Wednesday, April 22, 2015

Sexual acts between two consenting adults do not have a place in the work environment.

"x x x.
After due consideration, we find the NLRC legally correct and well within its jurisdiction when it affirmed the validity of the respondents' dismissal on the ground of serious misconduct.

Sexual acts and intimacies between two consenting adults belong, as a principled ideal, to the realm of purely private relations. Whether aroused by lust or inflamed by sincere affection, sexual acts should be carried out at such place, time and circumstance that, by the generally accepted norms of conduct, will not offend public decency nor disturb the generally held or accepted social morals. Under these parameters, sexual acts between two consenting adults do not have a place in the work environment.

Indisputably, the respondents engaged in sexual intercourse inside company premises and during work hours. These circumstances, by themselves, are already punishable misconduct. Added to these considerations, however, is the implication that the respondents did not only disregard company rules but flaunted their disregard in a manner that could reflect adversely on the status of ethics and morality in the company.

Additionally, the respondents engaged in sexual intercourse in an area where co-employees or other company personnel have ready and available access. The respondents likewise committed their act at a time when the employees were expected to be and had, in fact, been at their respective posts, and when they themselves were supposed to be, as all other employees had in fact been, working.

Under these factual premises and in the context of legal parameters we discussed, we cannot help but consider the respondents' misconduct to be of grave and aggravated character so that the company was justified in imposing the highest penalty available — dismissal. Their infraction transgressed the bounds of socially and morally accepted human public behavior, and at the same time showed brazen disregard for the respect that their employer expected of them as employees. By their misconduct, the respondents, in effect, issued an open invitation for others to commit the same infraction, with like disregard for their employer's rules, for the respect owed to their employer, and for their co-employees' sensitivities.

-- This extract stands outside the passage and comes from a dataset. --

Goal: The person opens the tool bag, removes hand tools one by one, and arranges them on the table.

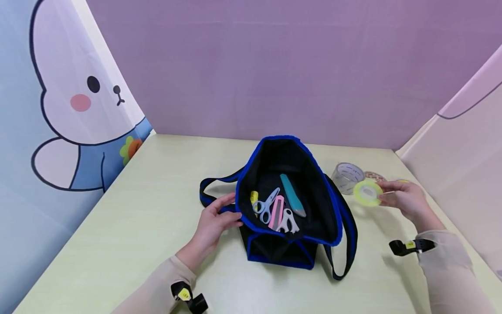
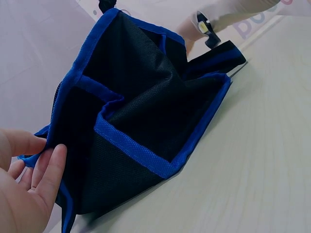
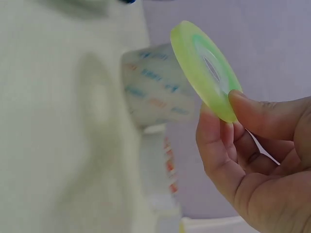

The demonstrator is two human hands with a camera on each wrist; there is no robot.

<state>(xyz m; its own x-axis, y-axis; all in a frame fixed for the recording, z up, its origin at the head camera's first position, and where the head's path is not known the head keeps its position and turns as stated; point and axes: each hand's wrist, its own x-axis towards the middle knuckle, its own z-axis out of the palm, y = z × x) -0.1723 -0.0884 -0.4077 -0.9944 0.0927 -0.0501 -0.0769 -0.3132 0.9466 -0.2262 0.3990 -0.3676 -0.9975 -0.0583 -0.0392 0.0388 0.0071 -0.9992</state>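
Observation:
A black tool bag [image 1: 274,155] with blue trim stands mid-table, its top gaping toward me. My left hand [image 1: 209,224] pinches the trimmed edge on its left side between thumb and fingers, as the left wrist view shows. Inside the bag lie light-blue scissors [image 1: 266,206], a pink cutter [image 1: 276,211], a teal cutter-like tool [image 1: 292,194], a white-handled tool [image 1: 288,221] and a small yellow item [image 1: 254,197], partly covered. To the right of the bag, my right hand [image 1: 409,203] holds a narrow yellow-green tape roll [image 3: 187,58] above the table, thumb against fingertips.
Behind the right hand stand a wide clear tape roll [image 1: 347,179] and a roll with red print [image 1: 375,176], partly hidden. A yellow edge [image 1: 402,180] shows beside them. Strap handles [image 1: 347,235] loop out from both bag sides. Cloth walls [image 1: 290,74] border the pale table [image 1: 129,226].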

Taken together, these considerations reveal a depraved disposition that the Court cannot but consider as a valid cause for dismissal.

In ruling as we do now, we considered the balancing between the respondents' tenurial rights and the petitioner's interests - the need to defend their management prerogative and to maintain as well a high standard of ethics and morality in the workplace. Unfortunately for the respondents, in this balancing under the circumstances of the case, we have to rule against their tenurial rights in favor of the employer's management rights.

All told, the respondents' misconduct, under the circumstances of this case, fell within the terms of Article 282 (now Article 296) of the Labor Code. Consequently, we reverse the CA's decision for its failure to recognize that no grave abuse of discretion attended the NLRC's decision to support the respondents' dismissal for serious misconduct.”